This post claims that evolution can program cellular automata by finding good rules – which is actually really weird. Instead of finding a program that does what we want, we start with the program (the initial state) and write a programming language (the automata’s rule) that does what we want. Other researchers have used evolution to find starting states – but evolving the rule gives you a lot more leverage.

The larger concern is that the “programming” Occupy Math is doing does not yield a precise input-output structure specified in a requirements document.

Instead the system devised provides a large number of solutions to a somewhat vague set of requirements: “get big but not too big”. It is possible to tighten the requirements – but in general evolution gives us a whole new type of programming where the requirements are aspirational rather than proscriptive. This is not a good thing or a bad thing – it’s a thing and, for some classes of problems, a useful thing. It also requires a bit of shift in attitudes about what a computer program is.

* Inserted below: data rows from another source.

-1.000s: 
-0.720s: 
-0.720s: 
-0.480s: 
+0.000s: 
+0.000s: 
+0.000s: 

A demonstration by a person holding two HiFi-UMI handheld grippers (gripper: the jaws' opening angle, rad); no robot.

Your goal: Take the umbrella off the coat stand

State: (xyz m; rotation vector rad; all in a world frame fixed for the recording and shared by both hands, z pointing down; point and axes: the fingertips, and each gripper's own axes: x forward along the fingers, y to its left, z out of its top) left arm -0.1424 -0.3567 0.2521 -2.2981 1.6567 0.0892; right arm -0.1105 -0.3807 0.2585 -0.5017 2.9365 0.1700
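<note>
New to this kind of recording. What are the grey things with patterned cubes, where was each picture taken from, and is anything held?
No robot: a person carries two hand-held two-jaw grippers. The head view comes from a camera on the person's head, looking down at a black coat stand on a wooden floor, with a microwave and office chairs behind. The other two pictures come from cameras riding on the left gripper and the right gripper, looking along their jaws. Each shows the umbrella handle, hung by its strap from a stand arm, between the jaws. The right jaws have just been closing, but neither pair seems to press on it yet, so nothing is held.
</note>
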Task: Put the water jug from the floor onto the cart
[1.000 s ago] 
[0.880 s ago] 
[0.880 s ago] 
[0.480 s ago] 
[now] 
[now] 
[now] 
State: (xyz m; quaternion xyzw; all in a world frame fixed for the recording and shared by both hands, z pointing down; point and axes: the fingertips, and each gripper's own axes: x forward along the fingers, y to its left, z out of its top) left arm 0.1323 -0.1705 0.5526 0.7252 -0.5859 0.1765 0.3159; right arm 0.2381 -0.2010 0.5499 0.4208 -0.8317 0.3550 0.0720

Occupy Math hopes you have enjoyed this journey into the world of digital evolution. Creating the pictures in this post by traditional mathematical techniques would have been far more difficult – maybe impossible. This leads to some philosophical issues – who gets credit for the evolved programs? The team that designed the evolution software? The inestimable Charles Darwin and his colleagues that explained evolution to us? Are the evolved programs an invention or a discovery? If you have an opinion or an insight, please comment or tweet!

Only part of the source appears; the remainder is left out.